80 children and babies have been tested using this new method, and nearly half were diagnosed with their rare disease.
The technique called “whole exome sequencing” increases the chance of being diagnosed twice as fast, which brings waiting time down to days rather than weeks.
Exome sequencing can identify a wide range of life-threatening illnesses all at once, instead of only specific conditions like many other tests do.
Simon Stevens, chief executive of NHS England says: “Once again the NHS is at the forefront of the genomic revolution with patients in England the first to be routinely offered this cutting edge treatment as part of the Long Term Plan.

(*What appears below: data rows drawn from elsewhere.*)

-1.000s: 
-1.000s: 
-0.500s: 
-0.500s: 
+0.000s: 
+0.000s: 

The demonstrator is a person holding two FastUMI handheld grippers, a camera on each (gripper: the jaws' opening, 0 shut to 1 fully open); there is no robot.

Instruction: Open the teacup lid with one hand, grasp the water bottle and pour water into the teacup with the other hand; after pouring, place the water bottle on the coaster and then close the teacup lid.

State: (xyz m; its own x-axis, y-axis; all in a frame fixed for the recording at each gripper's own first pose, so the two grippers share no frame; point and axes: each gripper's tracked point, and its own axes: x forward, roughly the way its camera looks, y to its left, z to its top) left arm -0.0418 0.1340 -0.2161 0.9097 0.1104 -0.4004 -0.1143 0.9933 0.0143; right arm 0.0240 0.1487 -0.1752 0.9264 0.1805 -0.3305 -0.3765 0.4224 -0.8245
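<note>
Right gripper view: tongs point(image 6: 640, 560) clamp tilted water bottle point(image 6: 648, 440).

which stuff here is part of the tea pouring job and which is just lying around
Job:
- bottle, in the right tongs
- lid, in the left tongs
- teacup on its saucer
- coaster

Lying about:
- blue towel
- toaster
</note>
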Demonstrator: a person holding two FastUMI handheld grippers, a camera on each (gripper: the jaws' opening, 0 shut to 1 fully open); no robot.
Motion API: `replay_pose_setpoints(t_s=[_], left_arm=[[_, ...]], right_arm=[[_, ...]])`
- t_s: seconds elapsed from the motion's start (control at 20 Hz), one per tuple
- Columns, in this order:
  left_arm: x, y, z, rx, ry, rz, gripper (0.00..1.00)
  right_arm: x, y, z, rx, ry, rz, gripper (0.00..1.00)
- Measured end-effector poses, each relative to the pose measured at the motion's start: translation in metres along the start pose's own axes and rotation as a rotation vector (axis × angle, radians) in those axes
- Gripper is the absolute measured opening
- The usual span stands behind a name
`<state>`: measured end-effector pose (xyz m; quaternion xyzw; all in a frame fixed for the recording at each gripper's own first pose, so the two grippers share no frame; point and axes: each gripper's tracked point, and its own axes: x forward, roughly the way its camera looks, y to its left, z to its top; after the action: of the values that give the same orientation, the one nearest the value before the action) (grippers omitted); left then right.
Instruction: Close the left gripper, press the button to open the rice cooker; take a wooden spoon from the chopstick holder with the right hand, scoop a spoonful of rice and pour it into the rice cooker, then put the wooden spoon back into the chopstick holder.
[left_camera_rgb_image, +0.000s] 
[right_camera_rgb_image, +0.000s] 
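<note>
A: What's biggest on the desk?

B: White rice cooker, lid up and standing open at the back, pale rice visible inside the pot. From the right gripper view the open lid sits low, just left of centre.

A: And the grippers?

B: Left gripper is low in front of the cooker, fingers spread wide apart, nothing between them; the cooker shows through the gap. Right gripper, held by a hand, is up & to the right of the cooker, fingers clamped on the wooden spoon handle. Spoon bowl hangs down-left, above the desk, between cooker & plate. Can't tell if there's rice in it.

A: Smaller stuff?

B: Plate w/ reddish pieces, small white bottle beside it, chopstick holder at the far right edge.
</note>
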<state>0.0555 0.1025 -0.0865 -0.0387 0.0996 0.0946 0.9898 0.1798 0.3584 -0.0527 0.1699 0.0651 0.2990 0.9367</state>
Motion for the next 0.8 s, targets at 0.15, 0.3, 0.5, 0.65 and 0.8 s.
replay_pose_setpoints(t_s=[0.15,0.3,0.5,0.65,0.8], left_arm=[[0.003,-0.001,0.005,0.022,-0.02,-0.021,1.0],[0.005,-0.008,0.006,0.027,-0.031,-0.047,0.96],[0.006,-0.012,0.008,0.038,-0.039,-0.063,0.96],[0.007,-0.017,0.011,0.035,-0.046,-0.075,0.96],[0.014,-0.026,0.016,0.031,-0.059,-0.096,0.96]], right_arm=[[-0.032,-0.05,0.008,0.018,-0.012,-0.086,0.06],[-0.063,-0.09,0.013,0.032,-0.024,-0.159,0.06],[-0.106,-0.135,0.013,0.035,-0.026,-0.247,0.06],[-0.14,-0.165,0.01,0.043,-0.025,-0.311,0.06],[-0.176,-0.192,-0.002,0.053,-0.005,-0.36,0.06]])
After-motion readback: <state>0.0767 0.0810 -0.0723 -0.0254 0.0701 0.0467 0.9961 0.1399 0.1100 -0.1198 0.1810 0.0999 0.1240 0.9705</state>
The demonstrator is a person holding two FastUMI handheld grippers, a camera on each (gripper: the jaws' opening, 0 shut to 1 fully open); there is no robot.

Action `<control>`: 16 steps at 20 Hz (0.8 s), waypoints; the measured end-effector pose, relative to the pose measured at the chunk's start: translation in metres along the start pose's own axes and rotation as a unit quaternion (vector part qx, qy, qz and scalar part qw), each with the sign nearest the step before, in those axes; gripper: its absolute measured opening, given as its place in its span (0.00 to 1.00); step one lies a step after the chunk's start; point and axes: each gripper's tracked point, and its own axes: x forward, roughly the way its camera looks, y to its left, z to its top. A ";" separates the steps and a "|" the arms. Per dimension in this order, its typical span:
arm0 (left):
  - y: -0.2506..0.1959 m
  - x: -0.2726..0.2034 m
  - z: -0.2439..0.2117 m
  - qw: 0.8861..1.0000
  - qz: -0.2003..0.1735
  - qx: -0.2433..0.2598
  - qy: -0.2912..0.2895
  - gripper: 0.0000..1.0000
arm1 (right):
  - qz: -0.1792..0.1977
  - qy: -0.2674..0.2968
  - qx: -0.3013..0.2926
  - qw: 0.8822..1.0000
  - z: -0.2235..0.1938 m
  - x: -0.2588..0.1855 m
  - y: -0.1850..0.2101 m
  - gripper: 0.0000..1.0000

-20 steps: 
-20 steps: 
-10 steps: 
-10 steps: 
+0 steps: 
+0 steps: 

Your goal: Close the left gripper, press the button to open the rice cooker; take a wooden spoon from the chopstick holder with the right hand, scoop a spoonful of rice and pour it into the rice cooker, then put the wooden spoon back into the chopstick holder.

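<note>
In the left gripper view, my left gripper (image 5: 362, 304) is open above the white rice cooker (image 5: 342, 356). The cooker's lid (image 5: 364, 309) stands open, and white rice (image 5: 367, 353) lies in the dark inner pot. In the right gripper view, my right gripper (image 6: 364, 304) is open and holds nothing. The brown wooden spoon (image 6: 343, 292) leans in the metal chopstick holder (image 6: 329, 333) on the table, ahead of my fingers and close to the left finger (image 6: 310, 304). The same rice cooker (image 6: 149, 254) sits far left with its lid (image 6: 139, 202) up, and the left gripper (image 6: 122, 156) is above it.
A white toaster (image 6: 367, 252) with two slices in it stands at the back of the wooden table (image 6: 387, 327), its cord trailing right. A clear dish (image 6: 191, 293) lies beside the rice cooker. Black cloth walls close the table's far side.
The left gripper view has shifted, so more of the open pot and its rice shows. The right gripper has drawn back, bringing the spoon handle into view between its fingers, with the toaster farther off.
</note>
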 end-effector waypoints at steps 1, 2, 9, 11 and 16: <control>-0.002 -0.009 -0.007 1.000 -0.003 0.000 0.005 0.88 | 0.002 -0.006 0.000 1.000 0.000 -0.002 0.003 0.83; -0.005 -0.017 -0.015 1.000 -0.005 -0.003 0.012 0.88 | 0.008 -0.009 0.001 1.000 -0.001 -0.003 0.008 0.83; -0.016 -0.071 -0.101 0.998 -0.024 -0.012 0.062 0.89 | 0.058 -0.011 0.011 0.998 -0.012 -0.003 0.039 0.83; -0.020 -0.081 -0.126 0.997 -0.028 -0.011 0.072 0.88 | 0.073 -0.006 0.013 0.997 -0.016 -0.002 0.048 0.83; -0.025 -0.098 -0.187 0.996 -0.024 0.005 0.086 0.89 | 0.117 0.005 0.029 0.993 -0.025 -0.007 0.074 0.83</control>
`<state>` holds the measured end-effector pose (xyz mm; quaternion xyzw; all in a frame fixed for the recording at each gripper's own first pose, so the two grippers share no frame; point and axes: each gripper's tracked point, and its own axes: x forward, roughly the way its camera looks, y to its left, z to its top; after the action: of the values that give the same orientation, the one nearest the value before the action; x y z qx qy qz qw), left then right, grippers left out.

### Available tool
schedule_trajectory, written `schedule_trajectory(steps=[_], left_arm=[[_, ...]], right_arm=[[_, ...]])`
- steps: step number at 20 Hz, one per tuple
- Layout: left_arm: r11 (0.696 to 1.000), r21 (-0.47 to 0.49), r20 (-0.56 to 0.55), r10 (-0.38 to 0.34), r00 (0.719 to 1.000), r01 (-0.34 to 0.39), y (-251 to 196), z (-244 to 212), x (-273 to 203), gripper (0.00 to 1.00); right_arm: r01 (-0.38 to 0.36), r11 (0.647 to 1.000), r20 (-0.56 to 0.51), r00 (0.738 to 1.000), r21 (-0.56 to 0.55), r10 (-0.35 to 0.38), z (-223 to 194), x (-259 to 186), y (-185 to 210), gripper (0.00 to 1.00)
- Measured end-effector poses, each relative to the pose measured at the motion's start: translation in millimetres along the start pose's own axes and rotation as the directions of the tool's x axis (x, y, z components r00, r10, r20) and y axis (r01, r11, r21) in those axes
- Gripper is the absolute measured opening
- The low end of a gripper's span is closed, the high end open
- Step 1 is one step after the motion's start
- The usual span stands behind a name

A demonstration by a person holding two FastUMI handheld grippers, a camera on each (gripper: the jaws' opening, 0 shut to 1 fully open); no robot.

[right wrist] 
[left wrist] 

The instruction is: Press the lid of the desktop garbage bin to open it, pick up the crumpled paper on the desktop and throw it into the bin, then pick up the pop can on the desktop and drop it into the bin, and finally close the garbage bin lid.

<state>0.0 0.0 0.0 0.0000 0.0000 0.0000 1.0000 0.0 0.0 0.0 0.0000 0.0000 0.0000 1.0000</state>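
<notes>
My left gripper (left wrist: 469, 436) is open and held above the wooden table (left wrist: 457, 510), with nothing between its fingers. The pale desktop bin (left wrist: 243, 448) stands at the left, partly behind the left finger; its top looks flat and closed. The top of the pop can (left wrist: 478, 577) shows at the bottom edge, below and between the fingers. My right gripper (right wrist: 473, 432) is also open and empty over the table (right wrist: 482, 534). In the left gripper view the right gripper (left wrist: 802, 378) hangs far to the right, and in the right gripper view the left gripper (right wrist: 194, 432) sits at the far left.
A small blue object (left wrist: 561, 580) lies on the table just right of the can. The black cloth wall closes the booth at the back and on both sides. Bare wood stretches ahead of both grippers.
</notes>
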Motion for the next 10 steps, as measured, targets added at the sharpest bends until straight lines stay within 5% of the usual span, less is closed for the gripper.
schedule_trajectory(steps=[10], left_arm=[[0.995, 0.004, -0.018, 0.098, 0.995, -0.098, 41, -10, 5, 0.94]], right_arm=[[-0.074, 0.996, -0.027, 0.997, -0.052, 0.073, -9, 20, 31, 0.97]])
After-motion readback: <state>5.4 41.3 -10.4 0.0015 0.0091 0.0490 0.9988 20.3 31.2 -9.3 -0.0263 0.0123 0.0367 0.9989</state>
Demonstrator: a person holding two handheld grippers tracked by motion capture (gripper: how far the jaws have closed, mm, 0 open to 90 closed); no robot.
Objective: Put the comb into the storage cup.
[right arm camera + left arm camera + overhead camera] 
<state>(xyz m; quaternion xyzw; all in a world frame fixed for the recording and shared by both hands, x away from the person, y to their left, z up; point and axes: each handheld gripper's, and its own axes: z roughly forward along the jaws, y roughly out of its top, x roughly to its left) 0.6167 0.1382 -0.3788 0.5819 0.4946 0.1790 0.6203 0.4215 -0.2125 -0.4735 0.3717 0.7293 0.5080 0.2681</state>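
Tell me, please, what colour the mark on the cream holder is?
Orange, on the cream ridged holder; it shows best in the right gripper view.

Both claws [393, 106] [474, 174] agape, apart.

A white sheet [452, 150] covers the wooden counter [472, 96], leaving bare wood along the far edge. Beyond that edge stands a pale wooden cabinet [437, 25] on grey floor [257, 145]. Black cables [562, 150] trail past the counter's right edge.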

“This quick and accurate new test means rapid diagnosis and reassurance for families when they need it most and give babies and children the best chance of a healthy and happy life.
“In the last year alone, scores of patients have received game-changing new treatments such as CAR-T therapy and targeted radiotherapy at the NHS’s new £125 million Proton Beam centre.
“Over the next decade the NHS will continue to expand the range of personalised, precision medicines, including rolling out genomic testing to all people with rare diseases and patients with cancer.”
The testing can detect and identify rare metabolic and neurological conditions which then prevents unnecessary treatments that would not work in specific patients, preventing potential side effects.
Henry, the son of Lauren Dunn spent several months in intensive care after being born prematurely and showed signs of problems that had nothing to do with his early birth. Doctors then sent his DNA for exome sequencing and in a few days the Exeter team, who developed the ground-breaking tests, could identify that Henry had Costello syndrome. This disease is very rare and can lead to multiple health problems, including childhood cancer.
Sadly Henry developed cancer later on, but the tests detected it early on and he was then successfully treated. He is now 4 years old and is currently in remission.
Lauren says: “Without the exome sequencing, Henry’s diagnoses of rhabdomyosarcoma and liver cancer and treatment for these would likely have been delayed. Knowing that Henry has Costello syndrome provided the missing piece of the puzzle and means that he receives the medical management that he needs to make sure his needs are met and to help him achieve his full potential.”
Professor Dame Sue Hill, chief scientific officer for England and senior responsible officer for genomics in the NHS said: “This past year has seen the roll-out of a new Genomic Medicine Service across the NHS, building on the successes of the 100,000 Genomes Project and helping keep the UK at the forefront of the genomic revolution. The introduction of rapid exome sequencing will complement the extensive range of cutting edge Genomic technologies and testing that will be available on the NHS to deliver improved patient care.”